Nordbahntrasse: BUND und Wuppertal Bewegung einigen sich

Nordbahntrasse: BUND und Wuppertal Bewegung einigen sich

Die Grünen hatten sich als Vermittler eingeschaltet und zu einem Gespräch geladen. Die Beteiligten haben sich auf neun konkrete Punkte geeinigt.

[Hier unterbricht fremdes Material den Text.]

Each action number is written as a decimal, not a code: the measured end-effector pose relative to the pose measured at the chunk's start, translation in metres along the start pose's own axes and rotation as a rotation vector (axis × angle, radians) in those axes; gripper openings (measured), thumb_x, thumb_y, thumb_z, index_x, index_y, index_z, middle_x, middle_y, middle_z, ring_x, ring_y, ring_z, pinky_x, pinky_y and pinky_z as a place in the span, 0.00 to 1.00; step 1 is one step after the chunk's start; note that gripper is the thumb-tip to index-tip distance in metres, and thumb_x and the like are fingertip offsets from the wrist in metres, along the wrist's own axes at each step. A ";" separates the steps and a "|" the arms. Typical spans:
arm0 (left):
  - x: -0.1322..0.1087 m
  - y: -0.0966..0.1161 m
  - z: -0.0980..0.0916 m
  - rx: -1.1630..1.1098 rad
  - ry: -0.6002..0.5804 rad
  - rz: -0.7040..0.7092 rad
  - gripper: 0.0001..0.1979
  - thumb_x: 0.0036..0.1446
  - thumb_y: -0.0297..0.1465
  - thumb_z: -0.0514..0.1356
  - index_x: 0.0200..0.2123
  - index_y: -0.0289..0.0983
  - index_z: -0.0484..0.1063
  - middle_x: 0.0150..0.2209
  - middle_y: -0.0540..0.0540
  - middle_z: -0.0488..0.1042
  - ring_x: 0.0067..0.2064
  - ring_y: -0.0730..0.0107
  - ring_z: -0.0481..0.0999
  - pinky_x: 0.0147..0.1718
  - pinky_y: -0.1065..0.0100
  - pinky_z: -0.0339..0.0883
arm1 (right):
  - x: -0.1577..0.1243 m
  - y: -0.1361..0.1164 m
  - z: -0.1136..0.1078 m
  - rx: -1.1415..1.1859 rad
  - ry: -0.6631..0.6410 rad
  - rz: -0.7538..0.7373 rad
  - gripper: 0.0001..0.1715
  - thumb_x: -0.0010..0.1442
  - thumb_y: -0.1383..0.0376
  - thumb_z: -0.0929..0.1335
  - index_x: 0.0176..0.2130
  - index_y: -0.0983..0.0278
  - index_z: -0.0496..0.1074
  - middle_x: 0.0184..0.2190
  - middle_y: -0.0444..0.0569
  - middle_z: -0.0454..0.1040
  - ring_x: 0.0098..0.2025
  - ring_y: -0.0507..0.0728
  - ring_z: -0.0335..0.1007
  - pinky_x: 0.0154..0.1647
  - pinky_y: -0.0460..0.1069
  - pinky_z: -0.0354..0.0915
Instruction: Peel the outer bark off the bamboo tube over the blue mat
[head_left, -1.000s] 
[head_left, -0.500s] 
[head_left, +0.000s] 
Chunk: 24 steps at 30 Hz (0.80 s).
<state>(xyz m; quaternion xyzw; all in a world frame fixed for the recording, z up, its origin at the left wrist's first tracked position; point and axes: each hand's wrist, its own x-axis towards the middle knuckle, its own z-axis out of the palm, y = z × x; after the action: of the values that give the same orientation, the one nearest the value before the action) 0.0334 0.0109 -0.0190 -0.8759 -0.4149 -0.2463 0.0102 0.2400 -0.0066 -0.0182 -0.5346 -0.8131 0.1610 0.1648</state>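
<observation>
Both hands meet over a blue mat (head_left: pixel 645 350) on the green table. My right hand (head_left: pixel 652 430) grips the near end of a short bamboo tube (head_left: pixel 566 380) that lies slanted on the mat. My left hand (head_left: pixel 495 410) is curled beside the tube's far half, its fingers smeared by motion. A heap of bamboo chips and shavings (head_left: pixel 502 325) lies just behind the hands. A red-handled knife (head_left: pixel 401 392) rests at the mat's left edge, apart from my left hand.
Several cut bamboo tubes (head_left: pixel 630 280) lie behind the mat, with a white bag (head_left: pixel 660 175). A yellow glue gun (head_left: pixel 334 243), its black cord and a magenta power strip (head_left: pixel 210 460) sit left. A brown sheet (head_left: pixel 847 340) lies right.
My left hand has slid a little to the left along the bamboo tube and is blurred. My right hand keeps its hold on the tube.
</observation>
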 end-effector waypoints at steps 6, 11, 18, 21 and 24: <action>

Wuppertal. Muss der Tunnel Schee zu Gunsten der dort lebenden Fledermäuse gesperrt werden? Kommt entlang der Nordbahntrasse der Artenschutz zu kurz? Die Diskussion zwischen BUND und Wuppertal Bewegung hatte sich zuletzt immer weiter zugespitzt. Jetzt scheint eine Lösung in Sicht. Die Fraktion von Bündnis 90/Die Grünen hatte beide Beteiligten am Mittwochabend zu einem Gespräch geladen. Mit dabei waren Carsten Gerhardt (Wuppertal Bewegung), Jörg Liesendahl (BUND), Rainer Widmann, städtischer Leiter des Projekts Nordbahntrasse, und Bettina Brücher von den Grünen. Auf folgende Punkte haben sich die Beteiligten in einer gemeinsamen Erklärung geeinigt: Es wurde die Einigkeit bekräftigt, dass im Rahmen des Projekts Nordbahntrasse/Jackstädt-Weg alle artenschutzrechtlichen Vorschriften berücksichtigt werden müssen. Hinsichtlich des Tunnels Schee besteht auf beiden Seiten die Hoffnung, dass eine gleichzeitige Nutzung durch Menschen und die bedrohten Tierarten möglich sein wird. Bis Anfang Mai 2008 wird auf Grundlage der städtischen Vorarbeiten eine Übersicht der notwendigen artenschutzrechtlichen Gutachten für die Trasse mit dem BUND abgestimmt werden. Es wird versucht, mögliche ehrenamtliche Tätigkeiten im Rahmen dieser Gutachten zu identifizieren und zu koordinieren. Mitglieder der BUND-Kreisgruppe Wuppertal werden vogelkundliche Daten zu Verfügung stellen und Unterstützung im landschaftspflegerischen Bereich leisten. Der BUND wird die Trasse kurzfristig begehen, um festzustellen, an welchen Teilen eventuell schon in diesem Sommer erste Baumaßnahmen erfolgen können. Wenn Gutachten im Herbst vorliegen, soll gemeinsam an Lösungen gearbeitet werden. Die BUND-Kreisgruppe Wuppertal vermittelt die Unterstützung des BUND-Landesverbands beim Finden von Lösungen. In einem weiteren Treffen soll das Vorgehen mit den Umweltbehörden der Stadt Wuppertal und des Ennepe-Ruhr-Kreises abgestimmt werden. Auf der Homepage der Wuppertal Bewegung wird ein Hinweis auf den Tunnel Schee als Landschaftsschutzgebiet aufgenommen.